◆ WORK ORDER
Beginning with the line that holds "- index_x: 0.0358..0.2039" in the data below, give again every line through the one that holds "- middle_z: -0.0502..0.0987", exactly as written.

# # #

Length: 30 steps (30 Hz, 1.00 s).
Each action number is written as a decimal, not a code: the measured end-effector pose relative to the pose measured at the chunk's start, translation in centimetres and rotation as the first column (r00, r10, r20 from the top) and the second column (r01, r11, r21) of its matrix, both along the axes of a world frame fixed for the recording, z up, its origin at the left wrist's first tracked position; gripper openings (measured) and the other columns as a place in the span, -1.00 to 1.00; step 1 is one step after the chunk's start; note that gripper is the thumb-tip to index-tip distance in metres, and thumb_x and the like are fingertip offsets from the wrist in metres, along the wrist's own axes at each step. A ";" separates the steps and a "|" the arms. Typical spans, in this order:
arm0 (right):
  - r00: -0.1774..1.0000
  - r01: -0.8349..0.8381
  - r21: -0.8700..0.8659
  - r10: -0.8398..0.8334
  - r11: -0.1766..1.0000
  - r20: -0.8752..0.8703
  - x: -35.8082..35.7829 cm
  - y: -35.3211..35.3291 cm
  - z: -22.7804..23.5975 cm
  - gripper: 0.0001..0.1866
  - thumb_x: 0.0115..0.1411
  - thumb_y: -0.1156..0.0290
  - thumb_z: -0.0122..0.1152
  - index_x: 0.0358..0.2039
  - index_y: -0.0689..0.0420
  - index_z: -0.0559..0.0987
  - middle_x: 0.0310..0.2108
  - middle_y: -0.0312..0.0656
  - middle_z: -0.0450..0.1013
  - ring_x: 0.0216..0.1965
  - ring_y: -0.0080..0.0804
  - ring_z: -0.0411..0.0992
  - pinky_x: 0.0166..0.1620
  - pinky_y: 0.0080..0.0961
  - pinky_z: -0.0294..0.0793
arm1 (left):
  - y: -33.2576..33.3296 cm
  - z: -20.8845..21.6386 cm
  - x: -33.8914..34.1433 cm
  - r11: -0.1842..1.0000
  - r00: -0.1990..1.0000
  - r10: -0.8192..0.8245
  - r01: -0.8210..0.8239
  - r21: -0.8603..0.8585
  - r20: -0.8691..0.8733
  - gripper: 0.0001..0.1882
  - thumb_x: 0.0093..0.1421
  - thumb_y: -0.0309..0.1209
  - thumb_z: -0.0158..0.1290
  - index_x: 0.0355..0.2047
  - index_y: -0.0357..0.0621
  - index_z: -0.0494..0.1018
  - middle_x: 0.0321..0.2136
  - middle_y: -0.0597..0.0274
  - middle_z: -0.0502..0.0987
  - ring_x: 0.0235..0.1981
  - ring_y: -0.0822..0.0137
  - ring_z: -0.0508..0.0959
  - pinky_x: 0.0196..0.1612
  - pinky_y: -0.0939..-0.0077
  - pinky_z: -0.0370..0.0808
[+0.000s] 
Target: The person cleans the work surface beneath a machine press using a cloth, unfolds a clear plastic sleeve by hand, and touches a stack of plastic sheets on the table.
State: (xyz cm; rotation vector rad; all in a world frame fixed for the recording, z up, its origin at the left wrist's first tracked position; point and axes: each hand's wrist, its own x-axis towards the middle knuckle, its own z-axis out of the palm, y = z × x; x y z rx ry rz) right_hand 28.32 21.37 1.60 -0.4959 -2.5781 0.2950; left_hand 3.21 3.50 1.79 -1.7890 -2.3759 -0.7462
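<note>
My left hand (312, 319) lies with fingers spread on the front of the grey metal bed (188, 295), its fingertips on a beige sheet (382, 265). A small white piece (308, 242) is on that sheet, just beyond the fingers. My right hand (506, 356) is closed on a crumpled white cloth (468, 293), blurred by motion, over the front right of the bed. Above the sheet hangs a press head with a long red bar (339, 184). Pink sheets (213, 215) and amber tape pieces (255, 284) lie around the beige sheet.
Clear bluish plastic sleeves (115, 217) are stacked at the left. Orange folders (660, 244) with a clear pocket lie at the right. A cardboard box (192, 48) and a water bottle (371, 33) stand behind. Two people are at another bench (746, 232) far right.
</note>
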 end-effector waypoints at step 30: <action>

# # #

◆ OUTPUT OF THE EXERCISE
  - index_x: 0.0358..0.2039
  - index_y: -0.0689..0.0420
  - index_z: -0.0559..0.0987
  - middle_x: 0.0310..0.2108
  - middle_y: -0.0312..0.0656
  - middle_z: -0.0450..0.1013
  - ring_x: 0.0216..0.1965
  - ring_y: -0.0080..0.0804
  - ring_z: -0.0411..0.0992
  - pinky_x: 0.0166..0.1620
  - pinky_y: 0.0080..0.0961
  - pinky_z: -0.0294..0.0793
arm1 (left):
  - y: -33.2576..33.3296 cm
  - z: -20.8845..21.6386 cm
  - x: -33.8914..34.1433 cm
  - r11: -0.1842..1.0000
  - r00: -0.1990..1.0000
  - r10: -0.8192..0.8245
  - r01: -0.8210..0.8239
  - r21: -0.8603..0.8585
  - r20: -0.8691..0.8733
  - gripper: 0.0001..0.1882
  - thumb_x: 0.0093..0.1421
  - thumb_y: -0.0309..0.1209
  - thumb_z: -0.0158..0.1290
  - index_x: 0.0355..0.2047
  - index_y: -0.0357..0.0621
  - index_z: -0.0494..0.1018
  - middle_x: 0.0321..0.2136
  - middle_y: -0.0597..0.0274
  - middle_z: -0.0502..0.0987

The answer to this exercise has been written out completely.